Our featured review, by Rob Corless, tells us about Nick Trefethen's book Approximation Theory and Approximation Practice. This novel text does not replace the standard works in approximation theory; it complements them by heading off in new directions. It also challenges a number of items of conventional wisdom, for example, the notion that high-degree polynomial interpolants are not good approximants. If you have not had a chance to look at this book, I hope you'll take time to read the review. Since the book's publishing model is novel, a discussion of publishing models is also included.
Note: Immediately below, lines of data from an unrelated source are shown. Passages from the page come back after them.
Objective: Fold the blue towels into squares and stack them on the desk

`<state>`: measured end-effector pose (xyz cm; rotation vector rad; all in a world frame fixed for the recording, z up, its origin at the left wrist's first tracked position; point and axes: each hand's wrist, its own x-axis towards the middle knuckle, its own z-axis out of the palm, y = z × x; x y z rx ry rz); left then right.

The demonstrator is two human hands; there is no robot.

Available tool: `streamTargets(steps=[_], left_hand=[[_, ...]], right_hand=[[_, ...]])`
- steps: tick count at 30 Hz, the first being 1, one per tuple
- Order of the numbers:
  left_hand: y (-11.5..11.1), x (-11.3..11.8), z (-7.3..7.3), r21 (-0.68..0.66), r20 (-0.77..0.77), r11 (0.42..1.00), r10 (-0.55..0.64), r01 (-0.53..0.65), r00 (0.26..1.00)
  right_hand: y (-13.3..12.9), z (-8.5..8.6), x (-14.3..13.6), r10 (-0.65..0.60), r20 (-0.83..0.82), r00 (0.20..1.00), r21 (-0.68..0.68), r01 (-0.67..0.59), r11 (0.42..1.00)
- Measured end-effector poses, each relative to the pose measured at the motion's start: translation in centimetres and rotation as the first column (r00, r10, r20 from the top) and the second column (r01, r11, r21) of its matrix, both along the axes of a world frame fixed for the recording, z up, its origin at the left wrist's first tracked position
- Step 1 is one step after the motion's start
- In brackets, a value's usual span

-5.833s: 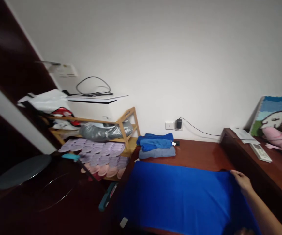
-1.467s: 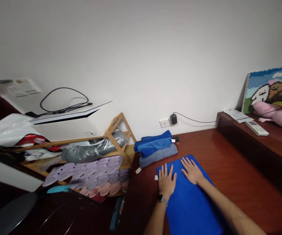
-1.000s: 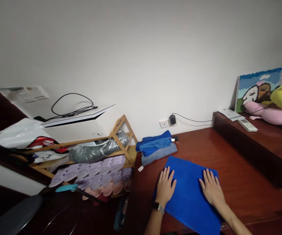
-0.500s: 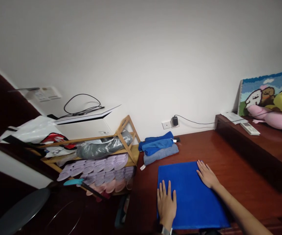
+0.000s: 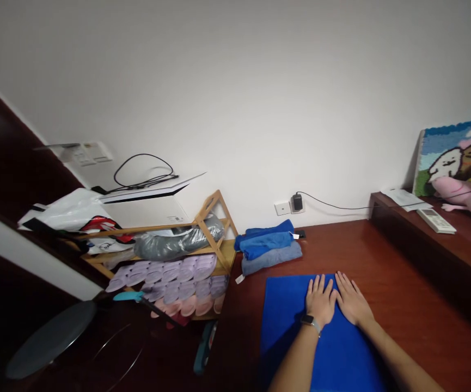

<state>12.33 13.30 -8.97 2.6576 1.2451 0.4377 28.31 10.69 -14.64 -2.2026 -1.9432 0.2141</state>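
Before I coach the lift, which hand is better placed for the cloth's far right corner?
Probably the right hand: its fingertips lie at that corner of the blue cloth; the left hand rests farther left.

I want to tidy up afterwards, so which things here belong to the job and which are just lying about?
Job:
- blue cloth, under left hand and right hand
- cloth pile, probably

Lying about:
- remote
- pink toy
- picture
- slippers
- white box
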Motion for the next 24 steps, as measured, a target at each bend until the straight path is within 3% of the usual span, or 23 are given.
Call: streamTargets(steps=[3,9,12,18,24], left_hand=[[1.1,-2.1,-1.4,-0.007,-0.018,0.997,0.082,-0.083,0.996],[4.3,-14.2,-1.7,0.053,-0.146,0.931,0.364,-0.36,0.92],[5.6,-17.7,-1.6,0.079,-0.189,0.922,0.386,-0.378,0.903],[6.5,-17.7,-2.0,0.111,-0.165,0.918,0.395,-0.381,0.904],[6.3,-18.2,-2.8,0.138,-0.145,0.892,0.449,-0.431,0.882]], right_hand=[[-0.2,0.2,-0.1,-0.027,0.024,0.999,0.009,0.027,1.0],[-0.3,0.4,-0.3,-0.054,0.006,0.998,0.004,0.054,0.999],[0.2,0.3,-0.2,-0.061,-0.002,0.998,-0.015,0.061,0.998],[1.5,1.1,0.1,-0.052,-0.014,0.999,-0.112,0.05,0.992],[2.1,1.2,0.3,-0.029,-0.036,0.999,-0.076,0.027,0.997]])
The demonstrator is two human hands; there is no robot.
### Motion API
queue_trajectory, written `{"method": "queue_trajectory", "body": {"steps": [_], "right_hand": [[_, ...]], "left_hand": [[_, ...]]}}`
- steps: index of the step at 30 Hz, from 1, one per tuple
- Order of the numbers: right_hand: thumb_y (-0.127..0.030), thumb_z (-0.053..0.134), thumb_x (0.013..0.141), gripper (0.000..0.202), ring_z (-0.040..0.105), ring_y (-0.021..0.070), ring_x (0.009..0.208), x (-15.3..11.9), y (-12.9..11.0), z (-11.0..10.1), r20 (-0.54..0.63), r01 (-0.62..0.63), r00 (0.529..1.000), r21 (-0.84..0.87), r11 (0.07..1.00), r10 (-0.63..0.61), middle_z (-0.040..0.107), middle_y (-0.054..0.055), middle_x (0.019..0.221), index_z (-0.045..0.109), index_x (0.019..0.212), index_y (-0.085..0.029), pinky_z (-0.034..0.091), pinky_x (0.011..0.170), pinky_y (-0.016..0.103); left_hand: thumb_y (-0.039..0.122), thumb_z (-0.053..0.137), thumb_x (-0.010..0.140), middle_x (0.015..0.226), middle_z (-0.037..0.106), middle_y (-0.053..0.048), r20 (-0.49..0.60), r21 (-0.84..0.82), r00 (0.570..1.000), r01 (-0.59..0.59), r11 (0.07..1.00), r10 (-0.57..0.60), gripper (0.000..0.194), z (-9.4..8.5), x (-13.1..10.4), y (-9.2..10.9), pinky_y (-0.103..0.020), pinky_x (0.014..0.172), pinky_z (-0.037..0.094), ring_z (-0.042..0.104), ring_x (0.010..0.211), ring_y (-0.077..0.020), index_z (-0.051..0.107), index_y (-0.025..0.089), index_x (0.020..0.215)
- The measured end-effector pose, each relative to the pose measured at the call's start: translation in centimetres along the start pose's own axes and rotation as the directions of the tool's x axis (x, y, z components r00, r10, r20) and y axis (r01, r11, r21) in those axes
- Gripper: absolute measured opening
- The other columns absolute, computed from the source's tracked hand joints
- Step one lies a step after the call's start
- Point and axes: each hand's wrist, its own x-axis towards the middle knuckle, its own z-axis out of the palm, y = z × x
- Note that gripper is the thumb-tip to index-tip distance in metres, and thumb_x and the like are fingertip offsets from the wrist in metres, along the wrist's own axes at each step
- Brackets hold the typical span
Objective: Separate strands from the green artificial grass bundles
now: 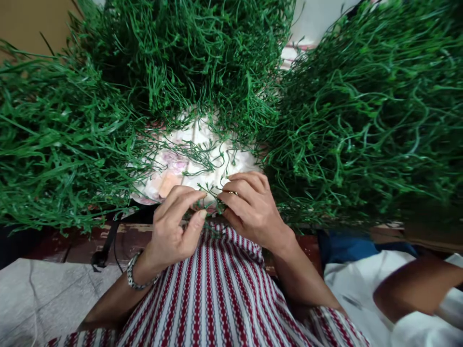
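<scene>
Thin green plant stems [211,190] with small forked tips stick out between my two hands, over the table's near edge. My left hand [177,224], with a bracelet at its wrist, has thumb and forefinger closed around the lower part of this sprig. Curled fingers of my right hand [251,205], one wearing a ring, pinch it from the other side; their tips are partly hidden. Just beyond, several loose green stems [198,156] lie on the pale, patterned covering [173,166] of the table.
Tall heaps of similar stems rise on three sides: a left heap [61,140], a back heap [188,48] and a right heap [361,125]. At my right, another person's arm [415,284] and white clothing show. A dark strap [106,246] hangs from the table edge at left.
</scene>
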Motion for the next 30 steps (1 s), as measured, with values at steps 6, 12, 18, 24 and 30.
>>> {"method": "queue_trajectory", "body": {"steps": [6,12,18,24,30], "right_hand": [[-0.016,0.053,0.081,0.014,0.052,0.0205,0.106,0.2,-0.3,1.0,-0.062,0.043,0.997,0.012,0.999,-0.042,0.062,0.006,0.097,0.060,0.094,-0.016,0.043,0.091,0.040],[-0.025,0.063,0.076,0.032,0.048,0.0242,0.114,-0.3,-0.6,2.0,-0.316,0.009,0.948,-0.097,0.995,-0.040,0.057,0.006,0.117,0.058,0.108,-0.025,0.036,0.101,0.049],[-0.014,0.063,0.071,0.034,0.055,0.0229,0.100,-0.4,-0.6,2.9,-0.457,-0.062,0.884,0.086,0.994,0.095,0.059,0.010,0.103,0.057,0.105,-0.017,0.047,0.087,0.043],[-0.016,0.062,0.074,0.009,0.054,0.0225,0.102,0.0,-0.1,3.3,-0.282,-0.122,0.950,0.068,0.990,0.137,0.065,0.003,0.089,0.062,0.083,-0.019,0.037,0.097,0.047],[-0.012,0.061,0.073,0.015,0.060,0.0191,0.090,0.4,-1.8,0.0,-0.369,-0.037,0.926,0.135,0.990,0.085,0.066,0.005,0.087,0.064,0.087,-0.015,0.047,0.086,0.041]], "left_hand": [[0.012,0.046,0.084,0.075,0.060,-0.002,0.112,0.044,0.992,0.060,0.997,-0.064,0.013,0.6,0.6,0.1,-0.029,0.071,0.042,0.053,0.074,-0.0142,0.058,0.017,0.082],[0.015,0.045,0.083,0.073,0.054,0.001,0.016,-0.078,0.960,0.280,0.957,-0.280,0.009,1.1,0.5,-0.9,-0.022,0.062,0.041,0.051,0.065,-0.0107,0.053,0.017,0.082],[0.020,0.048,0.084,0.070,0.050,0.002,-0.035,-0.326,0.919,0.362,0.874,-0.393,0.004,1.3,0.8,-1.4,-0.019,0.055,0.039,0.048,0.059,-0.0079,0.051,0.018,0.085],[0.021,0.046,0.085,0.068,0.045,0.003,-0.087,-0.393,0.901,0.361,0.846,-0.425,0.005,1.5,0.9,-1.4,-0.019,0.052,0.036,0.042,0.056,-0.0073,0.050,0.018,0.084],[0.013,0.044,0.081,0.070,0.048,0.002,-0.104,-0.135,0.937,0.319,0.938,-0.334,0.007,1.5,1.5,-1.5,-0.021,0.061,0.040,0.047,0.063,-0.0094,0.048,0.017,0.077]]}}
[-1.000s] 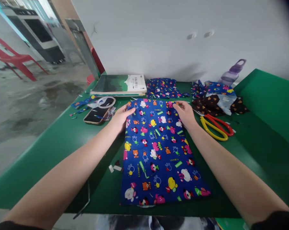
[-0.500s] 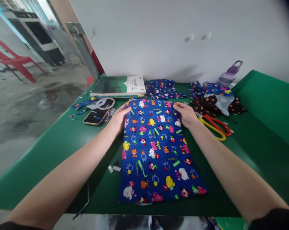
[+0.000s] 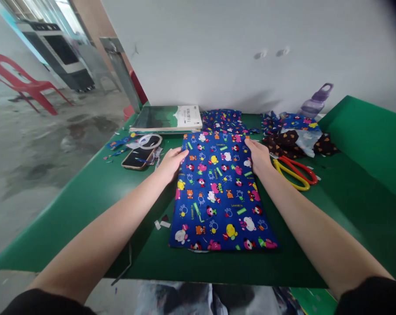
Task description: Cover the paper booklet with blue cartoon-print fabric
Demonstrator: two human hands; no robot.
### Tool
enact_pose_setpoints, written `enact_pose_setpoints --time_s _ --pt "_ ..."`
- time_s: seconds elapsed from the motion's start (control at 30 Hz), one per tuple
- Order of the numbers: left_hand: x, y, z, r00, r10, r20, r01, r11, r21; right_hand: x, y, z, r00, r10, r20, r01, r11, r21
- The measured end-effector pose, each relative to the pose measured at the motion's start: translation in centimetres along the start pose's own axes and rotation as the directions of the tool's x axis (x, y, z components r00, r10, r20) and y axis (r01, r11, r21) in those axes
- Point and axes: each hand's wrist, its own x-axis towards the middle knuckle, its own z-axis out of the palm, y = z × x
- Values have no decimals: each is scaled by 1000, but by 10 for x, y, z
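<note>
A blue cloth (image 3: 217, 192) printed with bears, dogs and paw marks hangs between my hands above the green table. My left hand (image 3: 172, 164) is closed on its upper left edge, thumb on the front and the other fingers partly hidden behind. At the upper right edge, my right hand (image 3: 259, 156) pinches the cloth in the same way. The far end is raised, and the near end reaches close to the table's front edge. Scissors (image 3: 294, 173) with red and yellow handles lie just right of my right hand.
Left of the cloth are a phone (image 3: 137, 158), a roll of tape (image 3: 152, 141) and small scraps (image 3: 161, 224). Books (image 3: 166, 118) lie at the back beside more printed cloth (image 3: 222, 120). A fabric pile (image 3: 299, 135) and a purple bottle (image 3: 314, 103) are at the back right.
The near end of the cloth has shifted up and away from the table's front edge. Both hands keep hold of it. The view has swung slightly to the left.
</note>
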Motion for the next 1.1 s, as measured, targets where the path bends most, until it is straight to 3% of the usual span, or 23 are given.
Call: enact_pose_setpoints --time_s 0.17,0.33,0.53,0.67,0.9,1.1 --pt "3 2 -7 999 -12 45 15 999 -52 -3 -5 0 979 86 184 -76 995 -59" --pt "10 -1 -15 998 -46 34 49 994 -101 -3 -3 0 966 109 233 -83 989 -119" --pt "12 -1 -14 993 -69 91 80 990 -117 -3 -2 -2 971 84 223 -53 989 -141" --pt "8 3 -7 984 -130 118 147 978 -147 -4 -5 -3 986 50 156 -23 985 -174" --pt "0 3 2 992 6 123 -1 999 -40 -2 -12 -5 999 -34 28 40 963 -267" --pt "3 4 -2 990 -26 137 25 1000 7 -1 -10 -1 999 -24 48 35 968 -247"
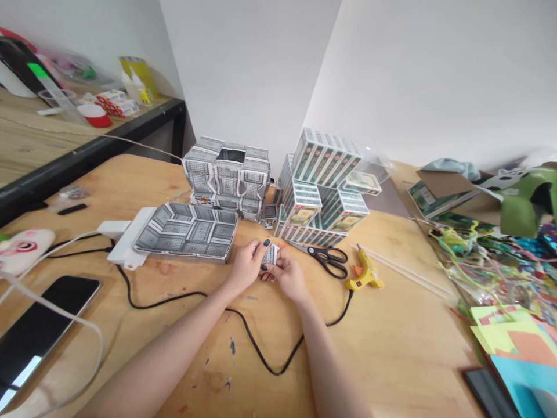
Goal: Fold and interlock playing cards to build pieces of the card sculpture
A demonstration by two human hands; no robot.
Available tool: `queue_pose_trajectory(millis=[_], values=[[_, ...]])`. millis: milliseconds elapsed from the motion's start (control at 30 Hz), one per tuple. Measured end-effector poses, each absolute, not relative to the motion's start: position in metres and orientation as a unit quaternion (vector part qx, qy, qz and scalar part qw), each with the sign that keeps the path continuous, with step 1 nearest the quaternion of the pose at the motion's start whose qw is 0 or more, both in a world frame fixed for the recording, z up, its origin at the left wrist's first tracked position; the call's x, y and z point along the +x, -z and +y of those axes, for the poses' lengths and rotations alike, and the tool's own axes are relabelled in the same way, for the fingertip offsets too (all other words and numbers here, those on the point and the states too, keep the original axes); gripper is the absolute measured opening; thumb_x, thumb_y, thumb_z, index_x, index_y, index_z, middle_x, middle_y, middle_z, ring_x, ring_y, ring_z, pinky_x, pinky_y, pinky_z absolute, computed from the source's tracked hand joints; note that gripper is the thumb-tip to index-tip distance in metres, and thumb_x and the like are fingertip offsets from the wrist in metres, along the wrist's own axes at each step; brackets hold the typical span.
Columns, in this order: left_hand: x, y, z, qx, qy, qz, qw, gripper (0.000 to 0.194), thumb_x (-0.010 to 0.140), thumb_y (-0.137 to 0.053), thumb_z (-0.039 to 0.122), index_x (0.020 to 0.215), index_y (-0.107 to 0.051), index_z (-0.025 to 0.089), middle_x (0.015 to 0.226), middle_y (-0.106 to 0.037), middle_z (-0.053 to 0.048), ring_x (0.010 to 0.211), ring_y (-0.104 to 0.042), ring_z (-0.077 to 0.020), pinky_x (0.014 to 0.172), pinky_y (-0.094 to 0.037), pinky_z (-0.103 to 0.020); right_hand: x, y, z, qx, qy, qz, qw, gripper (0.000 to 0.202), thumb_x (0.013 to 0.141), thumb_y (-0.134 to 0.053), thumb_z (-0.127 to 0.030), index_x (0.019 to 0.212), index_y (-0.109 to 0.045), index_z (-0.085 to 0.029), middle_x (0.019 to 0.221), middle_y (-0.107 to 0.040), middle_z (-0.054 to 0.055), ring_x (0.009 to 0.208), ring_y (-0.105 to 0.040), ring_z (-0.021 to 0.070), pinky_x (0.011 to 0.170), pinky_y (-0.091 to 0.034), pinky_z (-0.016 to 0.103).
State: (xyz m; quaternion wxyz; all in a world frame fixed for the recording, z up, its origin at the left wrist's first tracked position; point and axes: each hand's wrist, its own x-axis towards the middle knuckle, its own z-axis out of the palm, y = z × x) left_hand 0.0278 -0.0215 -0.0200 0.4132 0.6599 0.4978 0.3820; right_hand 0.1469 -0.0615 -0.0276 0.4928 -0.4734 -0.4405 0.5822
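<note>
Between my fingers, at the middle of the wooden table, is a small playing card (270,254) with a grey patterned back. My left hand (250,264) pinches its left side, thumb on top. My right hand (287,273) grips its lower right side; whether it is one card or several I cannot tell. Just beyond my left hand lies a shallow tray made of playing cards (187,229). Behind that stands a box built of cards (228,177) with a dark opening on top. Black-handled scissors (328,258) and a yellow glue gun (364,274) lie right of my right hand.
Stacked card packs (324,191) stand behind the scissors. A white power strip (133,238) sits under the tray's left edge, and a black cord (248,334) loops across the table before me. A phone (43,325) lies left; glue sticks (404,270) and coloured paper (513,337) lie right.
</note>
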Motion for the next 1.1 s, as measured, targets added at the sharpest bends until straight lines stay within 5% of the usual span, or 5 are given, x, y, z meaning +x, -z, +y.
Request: queue_pose_trajectory(millis=[333, 667, 833, 1100], values=[[0.025, 0.018, -0.030, 0.717, -0.421, 0.512, 0.215, 0.030, 0.084, -0.039, 0.032, 0.058, -0.043, 0.017, 0.049, -0.042, 0.004, 0.048, -0.039, -0.0081, 0.049, -0.029, -0.021, 0.146, 0.029, -0.061, -0.469, -0.566, -0.411, 0.539, 0.026, 0.071, -0.064, -0.036, 0.080, -0.045, -0.019, 0.058, -0.064, -0.002, 0.045, -0.058, 0.0113, 0.042, -0.042, 0.020], [0.026, 0.015, -0.029, 0.675, -0.457, 0.532, 0.227, 0.034, 0.084, -0.039, 0.034, 0.054, -0.040, 0.017, 0.045, -0.035, 0.006, 0.043, -0.034, -0.0070, 0.045, -0.027, -0.019, 0.144, 0.023, -0.064, -0.519, -0.506, -0.413, 0.551, 0.026, 0.074, -0.059, -0.042, 0.069, -0.052, -0.017, 0.048, -0.058, -0.003, 0.036, -0.049, 0.0098, 0.040, -0.040, 0.022], [0.028, -0.008, -0.033, 0.689, -0.456, 0.510, 0.238, 0.030, 0.083, -0.043, 0.034, 0.059, -0.048, 0.016, 0.044, -0.039, 0.005, 0.042, -0.036, -0.0066, 0.045, -0.028, -0.019, 0.149, 0.022, -0.062, -0.561, -0.421, -0.378, 0.604, 0.041, 0.079, -0.043, -0.053, 0.058, -0.047, -0.018, 0.040, -0.049, -0.005, 0.033, -0.042, 0.0087, 0.036, -0.033, 0.021], [-0.025, -0.073, -0.012, 0.631, -0.494, 0.582, 0.140, 0.027, 0.083, -0.041, 0.037, 0.076, -0.058, 0.017, 0.051, -0.048, 0.003, 0.048, -0.042, -0.0096, 0.047, -0.031, -0.020, 0.149, 0.026, -0.060, -0.597, -0.397, -0.363, 0.595, 0.046, 0.078, -0.042, -0.056, 0.062, -0.055, -0.015, 0.044, -0.057, 0.001, 0.035, -0.041, 0.0094, 0.037, -0.032, 0.022]])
Of the several other interesting books reviewed in this issue, I was most intrigued by Quantum Algorithms via Linear Algebra: A Primer, by Richard Lipton and Kenneth Regan, reviewed by Rajesh Pereira. No knowledge of physics or quantum mechanics is required. All of the algorithms are explained using linear algebra and basic computer science. Just as we can use a conventional computer to solve problems without knowing about the physics of the computer's components, we can also use quantum algorithms without knowing about the physics of a quantum computer. I've added this to my reading list, and I hope I'll be able to get to it soon.
In this issue we also have informative reviews of books on nonlinear optimization, signal processing, finite elements and fast iterative solvers, linear algebra, uncertainty quantification, and partial differential equations. Please have a look.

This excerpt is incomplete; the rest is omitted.